I agree that Fedora is not RHEL and vice versa. But once any idiom is adopted into one of the two the other will have a very hard time to get by, the bar is raised quite a bit.
Whether we like it or not (BTW I like it) the two distributions are closely related and influence each-other.
Therefore, I see no urgency in getting this changed. If kmdls is truly a better way, then it can be adapted when it has been fully discussed.
GFS is in FC6, too. Only the life-span of FC6 is shorter. Furthermore yum developers want to know what scheme will need to be supported. As argued in the wiki yum support for the current scheme is an endless story, while the new proposed scheme already has it's fully working plugin submitted.
Do you really want to see developers burn more time in a lost cause?

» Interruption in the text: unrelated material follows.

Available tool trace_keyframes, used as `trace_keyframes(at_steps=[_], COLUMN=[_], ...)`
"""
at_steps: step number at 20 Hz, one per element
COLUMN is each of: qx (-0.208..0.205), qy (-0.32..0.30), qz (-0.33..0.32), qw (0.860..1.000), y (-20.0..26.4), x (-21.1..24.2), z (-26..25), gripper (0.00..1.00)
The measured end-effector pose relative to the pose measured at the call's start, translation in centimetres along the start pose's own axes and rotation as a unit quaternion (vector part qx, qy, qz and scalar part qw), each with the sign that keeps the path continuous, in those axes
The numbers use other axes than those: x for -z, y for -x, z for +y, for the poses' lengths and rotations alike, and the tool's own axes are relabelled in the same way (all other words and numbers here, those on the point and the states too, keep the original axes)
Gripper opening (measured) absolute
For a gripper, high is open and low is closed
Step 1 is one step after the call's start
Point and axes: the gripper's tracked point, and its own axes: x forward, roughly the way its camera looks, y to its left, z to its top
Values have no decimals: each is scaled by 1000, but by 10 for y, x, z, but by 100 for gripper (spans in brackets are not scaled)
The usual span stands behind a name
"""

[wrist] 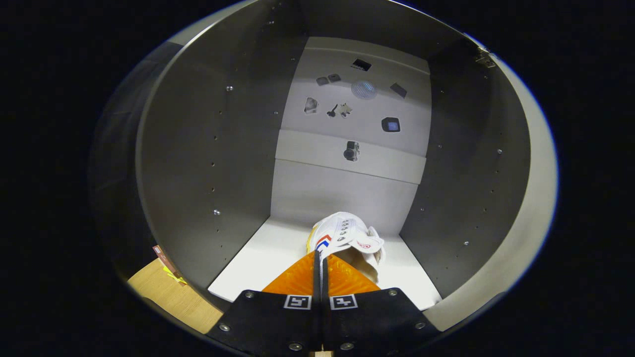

We could be using that developer time elsewhere.
Once upon a time, Axel Thimm Axel.Thimm@ATrpms.net said:
GFS is in FC6, too.
GFS in FC6 is included in the kernel package, not as an external module, so kmod vs. kmdls doesn't apply.
There are currently no externally packaged kernel modules in Fedora Core or Extras development trees.
On Tuesday 15 August 2006 09:06, Chris Adams wrote:
There are currently no externally packaged kernel modules in Fedora Core or Extras development trees.
+2 in cvs that are not build ATM (thinkpad-lkmod and lirc-kmod)
+7 under review
+6 in (some other repo), and yes that (some other repo) uses the same packaging guidelines.
+2 in RHEL5 (yes RHEL uses the same guidelines)
On Tue, Aug 15, 2006 at 08:06:11AM -0500, Chris Adams wrote:
Once upon a time, Axel Thimm Axel.Thimm@ATrpms.net said:
GFS is in FC6, too.
GFS in FC6 is included in the kernel package, not as an external module, so kmod vs. kmdls doesn't apply.
That's GFS2 you're talking about. GFS(1) still lives external to the kernel and has a different on-disk format so it isn't superseeded by GFS2, in fact every FC4/FC5 install using GFS needs this module to be in there when FC6 gets released.
There are currently no externally packaged kernel modules in Fedora Core or Extras development trees.
There is one in Fedora Extras 5 (em8300) and GFS is in a bugzilla review (#201077).
But agreed, there aren't that many kmods out there so it's really not too late nor too much work to convert them to something better.